Work to complete
Using the data that follows, return exactly the lines from the one that contains "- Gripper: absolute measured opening" through the one that contains "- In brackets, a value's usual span", ends included.

= = = =

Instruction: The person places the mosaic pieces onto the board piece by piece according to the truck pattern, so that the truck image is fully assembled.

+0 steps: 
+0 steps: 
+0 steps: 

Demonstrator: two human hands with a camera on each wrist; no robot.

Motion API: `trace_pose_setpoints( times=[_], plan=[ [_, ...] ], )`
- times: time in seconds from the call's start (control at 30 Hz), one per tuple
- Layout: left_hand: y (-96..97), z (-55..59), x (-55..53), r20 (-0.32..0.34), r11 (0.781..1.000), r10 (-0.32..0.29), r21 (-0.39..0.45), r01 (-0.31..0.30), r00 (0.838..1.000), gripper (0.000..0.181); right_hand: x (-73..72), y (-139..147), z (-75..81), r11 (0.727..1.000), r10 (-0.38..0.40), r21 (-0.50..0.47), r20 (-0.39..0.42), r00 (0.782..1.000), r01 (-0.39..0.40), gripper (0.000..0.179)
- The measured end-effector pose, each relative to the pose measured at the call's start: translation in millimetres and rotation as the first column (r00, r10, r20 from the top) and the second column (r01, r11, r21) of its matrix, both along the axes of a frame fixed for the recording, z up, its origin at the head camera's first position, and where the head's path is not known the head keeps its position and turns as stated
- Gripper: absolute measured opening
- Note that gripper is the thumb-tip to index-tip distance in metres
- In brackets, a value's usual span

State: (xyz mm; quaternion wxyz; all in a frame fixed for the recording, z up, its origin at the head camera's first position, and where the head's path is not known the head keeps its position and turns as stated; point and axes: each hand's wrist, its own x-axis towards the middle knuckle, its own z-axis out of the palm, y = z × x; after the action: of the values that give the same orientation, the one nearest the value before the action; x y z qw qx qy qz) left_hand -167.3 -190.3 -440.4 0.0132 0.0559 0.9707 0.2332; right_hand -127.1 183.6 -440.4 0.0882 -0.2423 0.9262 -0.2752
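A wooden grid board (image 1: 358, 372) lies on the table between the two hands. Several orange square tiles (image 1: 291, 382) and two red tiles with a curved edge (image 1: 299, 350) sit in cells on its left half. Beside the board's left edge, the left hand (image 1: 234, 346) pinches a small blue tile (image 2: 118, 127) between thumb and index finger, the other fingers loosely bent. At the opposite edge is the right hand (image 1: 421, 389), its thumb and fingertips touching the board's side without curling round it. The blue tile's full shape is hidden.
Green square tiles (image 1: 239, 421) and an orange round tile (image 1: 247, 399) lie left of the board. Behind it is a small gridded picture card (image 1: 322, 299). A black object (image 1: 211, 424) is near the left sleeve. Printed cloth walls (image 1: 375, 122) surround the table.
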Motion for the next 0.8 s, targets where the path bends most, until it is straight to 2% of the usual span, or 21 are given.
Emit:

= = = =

The completed task
- Gripper: absolute measured opening
- Note that gripper is the thumb-tip to index-tip distance in metres
- In brackets, a value's usual span

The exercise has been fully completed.